Directions:
From the first line of the data below, copy each line up to the one containing "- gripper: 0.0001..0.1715", and include that line too.
** Opening Given data block **
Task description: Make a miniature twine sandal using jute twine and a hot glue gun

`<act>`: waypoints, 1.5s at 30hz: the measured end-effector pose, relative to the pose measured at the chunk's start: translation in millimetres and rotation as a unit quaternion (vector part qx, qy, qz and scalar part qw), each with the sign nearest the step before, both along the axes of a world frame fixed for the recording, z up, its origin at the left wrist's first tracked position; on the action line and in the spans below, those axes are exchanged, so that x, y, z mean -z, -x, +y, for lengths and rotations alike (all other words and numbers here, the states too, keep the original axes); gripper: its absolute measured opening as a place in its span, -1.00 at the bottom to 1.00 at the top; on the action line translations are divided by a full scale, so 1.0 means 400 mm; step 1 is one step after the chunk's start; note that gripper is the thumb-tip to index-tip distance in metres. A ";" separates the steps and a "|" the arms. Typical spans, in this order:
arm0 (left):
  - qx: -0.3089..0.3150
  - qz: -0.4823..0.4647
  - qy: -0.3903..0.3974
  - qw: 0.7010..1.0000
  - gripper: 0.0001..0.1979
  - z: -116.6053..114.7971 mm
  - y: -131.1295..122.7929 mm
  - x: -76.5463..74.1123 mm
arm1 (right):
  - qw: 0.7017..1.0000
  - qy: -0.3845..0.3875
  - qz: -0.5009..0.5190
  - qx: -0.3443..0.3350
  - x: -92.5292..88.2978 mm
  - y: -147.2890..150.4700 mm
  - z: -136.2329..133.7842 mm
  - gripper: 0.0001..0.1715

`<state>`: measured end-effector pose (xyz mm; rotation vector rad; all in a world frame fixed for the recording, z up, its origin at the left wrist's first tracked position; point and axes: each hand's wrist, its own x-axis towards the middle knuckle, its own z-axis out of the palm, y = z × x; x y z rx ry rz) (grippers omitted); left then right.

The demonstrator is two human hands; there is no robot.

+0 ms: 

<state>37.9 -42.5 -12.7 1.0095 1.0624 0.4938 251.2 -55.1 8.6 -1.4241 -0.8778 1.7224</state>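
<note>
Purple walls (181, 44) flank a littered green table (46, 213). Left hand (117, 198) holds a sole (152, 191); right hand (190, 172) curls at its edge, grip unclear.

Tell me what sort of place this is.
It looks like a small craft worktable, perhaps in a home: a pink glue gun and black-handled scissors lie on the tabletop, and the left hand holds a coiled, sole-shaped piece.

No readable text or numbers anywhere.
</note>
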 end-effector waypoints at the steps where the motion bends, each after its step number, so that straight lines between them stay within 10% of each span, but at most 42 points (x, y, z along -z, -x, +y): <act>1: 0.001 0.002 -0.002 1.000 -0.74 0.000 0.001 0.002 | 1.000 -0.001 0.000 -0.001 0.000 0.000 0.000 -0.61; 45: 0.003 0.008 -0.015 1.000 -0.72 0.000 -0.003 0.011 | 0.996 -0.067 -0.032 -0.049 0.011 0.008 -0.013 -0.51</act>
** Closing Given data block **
Expected output:
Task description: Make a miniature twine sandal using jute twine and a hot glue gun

`<act>`: waypoints, 1.5s at 30hz: the measured end-effector pose, relative to the pose measured at the chunk's start: translation in millimetres and rotation as a unit quaternion (vector part qx, qy, qz and scalar part qw), each with the sign nearest the step before, both along the axes of a world frame fixed for the recording, z up, its origin at the left wrist's first tracked position; on the action line and in the spans below, those axes are exchanged, so that x, y, z mean -z, -x, +y, for lengths and rotations alike (all other words and numbers here, the states too, keep the original axes); gripper: its absolute measured opening as a place in its span, -1.00 at the bottom to 1.00 at the top; on the action line translations are divided by a full scale, so 1.0 means 400 mm; step 1 is one step after the chunk's start; note that gripper is the thumb-tip to index-tip distance in metres. A ";" separates the steps and a "|" the arms. Typical spans, in this order:
arm0 (left):
  - qx: -0.3089..0.3150
  - qz: -0.4823..0.4647
  - qy: -0.3903..0.3974
  - qw: 0.7010..1.0000
  - gripper: 0.0001..0.1979
  - z: -116.6053..114.7971 mm
  - y: -131.1295..122.7929 mm
  - x: -76.5463..74.1123 mm
arm1 (right):
  - qw: 0.7017..1.0000
  - qy: -0.3845..0.3875
  - qz: -0.5009..0.5190
  - qx: -0.3443..0.3350
  - x: -92.5292..88.2978 mm
  - y: -147.2890..150.4700 mm
  - z: -136.2329..133.7842 mm
  - gripper: 0.0001..0.1715

Besides this answer, the exercise requires nothing else.